Kleczka was the representative for Wisconsin’s 4th congressional district and was a Democrat. He served from 1983 to 2004.
![Photo of Rep. Gerald “Jerry” Kleczka [D-WI4, 1983-2004]](/static/legislator-photos/400223-200px.jpeg)
Analysis
Ideology–Leadership Chart
Kleczka is shown as a purple triangle ▲ in our ideology-leadership chart below. Each dot was a member of the House of Representatives in 2004 positioned according to our ideology score (left to right) and our leadership score (leaders are toward the top).
The chart is based on the bills Kleczka sponsored and cosponsored from Jan 6, 1999 to Dec 7, 2004. See full analysis methodology.
Enacted Legislation
Kleczka was the primary sponsor of 2 bills that were enacted:
- H.J.Res. 604 (101st): Designating October 1990 as “Polish American Heritage Month”.
- H.J.Res. 580 (99th): A joint resolution to designate the week beginning September 7, 1986 as “National Freedom of Information Act Awareness Week”.
Does 2 not sound like a lot?

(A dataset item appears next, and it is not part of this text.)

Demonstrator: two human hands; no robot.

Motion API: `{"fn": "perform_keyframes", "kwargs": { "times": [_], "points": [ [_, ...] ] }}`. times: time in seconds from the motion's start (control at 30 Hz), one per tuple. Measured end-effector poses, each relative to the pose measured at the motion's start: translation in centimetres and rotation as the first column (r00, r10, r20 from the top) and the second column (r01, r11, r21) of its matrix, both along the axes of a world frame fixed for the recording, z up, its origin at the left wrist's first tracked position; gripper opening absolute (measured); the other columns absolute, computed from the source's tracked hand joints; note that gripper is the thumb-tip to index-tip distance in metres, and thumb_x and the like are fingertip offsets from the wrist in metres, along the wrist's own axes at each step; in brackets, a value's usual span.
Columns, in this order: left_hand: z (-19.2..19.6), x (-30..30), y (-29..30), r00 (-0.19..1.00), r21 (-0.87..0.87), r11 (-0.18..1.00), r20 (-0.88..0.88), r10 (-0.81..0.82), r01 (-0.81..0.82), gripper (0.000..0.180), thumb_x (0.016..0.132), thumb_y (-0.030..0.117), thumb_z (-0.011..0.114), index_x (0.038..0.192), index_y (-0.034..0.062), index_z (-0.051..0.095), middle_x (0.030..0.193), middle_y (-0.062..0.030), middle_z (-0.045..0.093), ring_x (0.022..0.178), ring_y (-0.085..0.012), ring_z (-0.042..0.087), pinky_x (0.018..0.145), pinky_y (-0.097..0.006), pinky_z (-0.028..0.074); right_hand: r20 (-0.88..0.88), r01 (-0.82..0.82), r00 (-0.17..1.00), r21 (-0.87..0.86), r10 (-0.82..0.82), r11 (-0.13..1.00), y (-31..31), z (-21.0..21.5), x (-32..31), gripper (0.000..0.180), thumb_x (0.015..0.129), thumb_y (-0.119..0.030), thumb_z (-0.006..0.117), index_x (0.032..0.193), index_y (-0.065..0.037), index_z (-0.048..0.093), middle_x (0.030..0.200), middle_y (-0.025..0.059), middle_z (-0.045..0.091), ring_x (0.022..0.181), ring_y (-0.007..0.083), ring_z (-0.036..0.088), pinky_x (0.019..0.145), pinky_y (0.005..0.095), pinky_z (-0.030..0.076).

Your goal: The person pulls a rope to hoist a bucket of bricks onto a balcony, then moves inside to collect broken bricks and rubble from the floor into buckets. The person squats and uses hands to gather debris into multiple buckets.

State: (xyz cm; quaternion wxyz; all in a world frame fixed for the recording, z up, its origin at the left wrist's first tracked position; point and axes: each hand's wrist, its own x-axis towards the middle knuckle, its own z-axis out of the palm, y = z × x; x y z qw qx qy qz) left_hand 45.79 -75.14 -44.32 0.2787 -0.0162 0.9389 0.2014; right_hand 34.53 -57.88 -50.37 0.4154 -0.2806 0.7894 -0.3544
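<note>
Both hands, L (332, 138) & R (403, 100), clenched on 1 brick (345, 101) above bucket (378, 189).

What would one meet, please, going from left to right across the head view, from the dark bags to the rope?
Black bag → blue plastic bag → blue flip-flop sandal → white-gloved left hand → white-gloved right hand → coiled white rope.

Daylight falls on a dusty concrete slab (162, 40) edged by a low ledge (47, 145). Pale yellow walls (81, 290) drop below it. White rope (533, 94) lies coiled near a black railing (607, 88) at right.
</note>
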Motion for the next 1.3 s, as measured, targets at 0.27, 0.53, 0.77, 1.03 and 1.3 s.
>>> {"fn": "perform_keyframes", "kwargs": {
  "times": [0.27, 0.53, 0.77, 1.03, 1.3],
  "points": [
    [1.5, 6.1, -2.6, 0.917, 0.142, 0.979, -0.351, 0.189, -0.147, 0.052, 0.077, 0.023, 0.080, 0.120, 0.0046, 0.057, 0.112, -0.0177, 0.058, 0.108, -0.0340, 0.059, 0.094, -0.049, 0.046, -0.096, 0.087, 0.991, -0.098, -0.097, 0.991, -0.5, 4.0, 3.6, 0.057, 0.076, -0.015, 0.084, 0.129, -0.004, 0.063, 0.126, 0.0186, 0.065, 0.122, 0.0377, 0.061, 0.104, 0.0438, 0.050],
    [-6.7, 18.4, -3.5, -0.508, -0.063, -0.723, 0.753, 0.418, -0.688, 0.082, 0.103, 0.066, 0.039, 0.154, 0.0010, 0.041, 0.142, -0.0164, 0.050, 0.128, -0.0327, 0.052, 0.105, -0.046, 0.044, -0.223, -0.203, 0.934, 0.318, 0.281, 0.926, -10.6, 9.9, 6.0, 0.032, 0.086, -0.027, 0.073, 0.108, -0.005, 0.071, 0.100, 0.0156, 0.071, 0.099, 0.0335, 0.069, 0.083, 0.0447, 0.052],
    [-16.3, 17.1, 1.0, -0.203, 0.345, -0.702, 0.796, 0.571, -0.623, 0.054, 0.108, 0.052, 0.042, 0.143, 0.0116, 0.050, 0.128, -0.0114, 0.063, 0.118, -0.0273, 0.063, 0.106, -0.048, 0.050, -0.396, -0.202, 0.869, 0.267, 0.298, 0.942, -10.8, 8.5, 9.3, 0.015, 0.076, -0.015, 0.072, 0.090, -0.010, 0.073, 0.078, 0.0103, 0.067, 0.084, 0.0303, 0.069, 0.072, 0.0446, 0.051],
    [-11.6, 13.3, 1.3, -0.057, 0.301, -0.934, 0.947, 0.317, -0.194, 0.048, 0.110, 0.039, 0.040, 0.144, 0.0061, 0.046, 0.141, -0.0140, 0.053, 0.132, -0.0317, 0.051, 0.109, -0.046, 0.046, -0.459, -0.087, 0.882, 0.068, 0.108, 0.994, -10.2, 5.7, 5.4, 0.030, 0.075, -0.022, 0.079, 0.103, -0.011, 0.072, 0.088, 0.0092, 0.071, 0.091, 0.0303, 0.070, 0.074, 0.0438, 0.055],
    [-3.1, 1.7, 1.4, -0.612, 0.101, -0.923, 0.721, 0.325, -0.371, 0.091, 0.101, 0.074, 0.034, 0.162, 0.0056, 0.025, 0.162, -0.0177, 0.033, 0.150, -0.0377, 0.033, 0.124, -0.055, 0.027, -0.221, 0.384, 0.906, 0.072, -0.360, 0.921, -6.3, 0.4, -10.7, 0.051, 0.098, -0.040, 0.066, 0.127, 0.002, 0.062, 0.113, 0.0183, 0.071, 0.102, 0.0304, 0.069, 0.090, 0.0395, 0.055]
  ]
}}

Very few bills are ever enacted — most legislators sponsor only a handful that are signed into law. But there are other legislative activities that we don’t track that are also important, including offering amendments, committee work and oversight of the other branches, and constituent services.
We consider a bill enacted if one of the following is true: a) it is enacted itself, b) it has a companion bill in the other chamber (as identified by Congress) which was enacted, or c) if at least about half of its provisions were incorporated into bills that were enacted (as determined by an automated text analysis, applicable beginning with bills in the 110th Congress).
Bills Sponsored
Issue Areas
Kleczka sponsored bills primarily in these issue areas:
Commerce (17%) Government Operations and Politics (16%) Finance and Financial Sector (14%) Law (11%) Health (11%) Armed Forces and National Security (11%) Social Welfare (10%) Transportation and Public Works (9%)
Recently Introduced Bills
Kleczka recently introduced the following legislation:
- H.R. 4673 (108th): Opt Out of ID Chips Act
- H.R. 3236 (108th): Permanently Inhibit Gougers Act
- H.R. 2759 (108th): Bruce Vento Hmong Veterans’ Naturalization Act of 2003
- H.Res. 296 (108th): Recognizing the 100th anniversary of the founding of the Harley-Davidson Motor Company, …
- H.R. 2453 (108th): Medicare Substitute Adult Day Care Services Act of 2003
- H.R. 2017 (108th): Sunshine in Iraq Reconstruction Act of 2003
- H.R. 1931 (108th): Personal Information Privacy Act of 2003
View All » | View Cosponsors »
Most legislation has no activity after being introduced.
Voting Record
Missed Votes
From Apr 1984 to Dec 2004, Kleczka missed 515 of 11,088 roll call votes, which is 4.6%. This is worse than the median of 2.9% among the lifetime records of representatives serving in Dec 2004. The chart below reports missed votes over time.
We don’t track why legislators miss votes, but it’s often due to medical absenses, major life events, and running for higher office.
Primary Sources
The information on this page is originally sourced from a variety of materials, including:
- unitedstates/congress-legislators, a community project gathering congressional information
- The House and Senate websites, for committee membership and voting records
- United States Congressional Roll Call Voting Records, 1789-1990 by Howard L. Rosenthal and Keith T. Poole.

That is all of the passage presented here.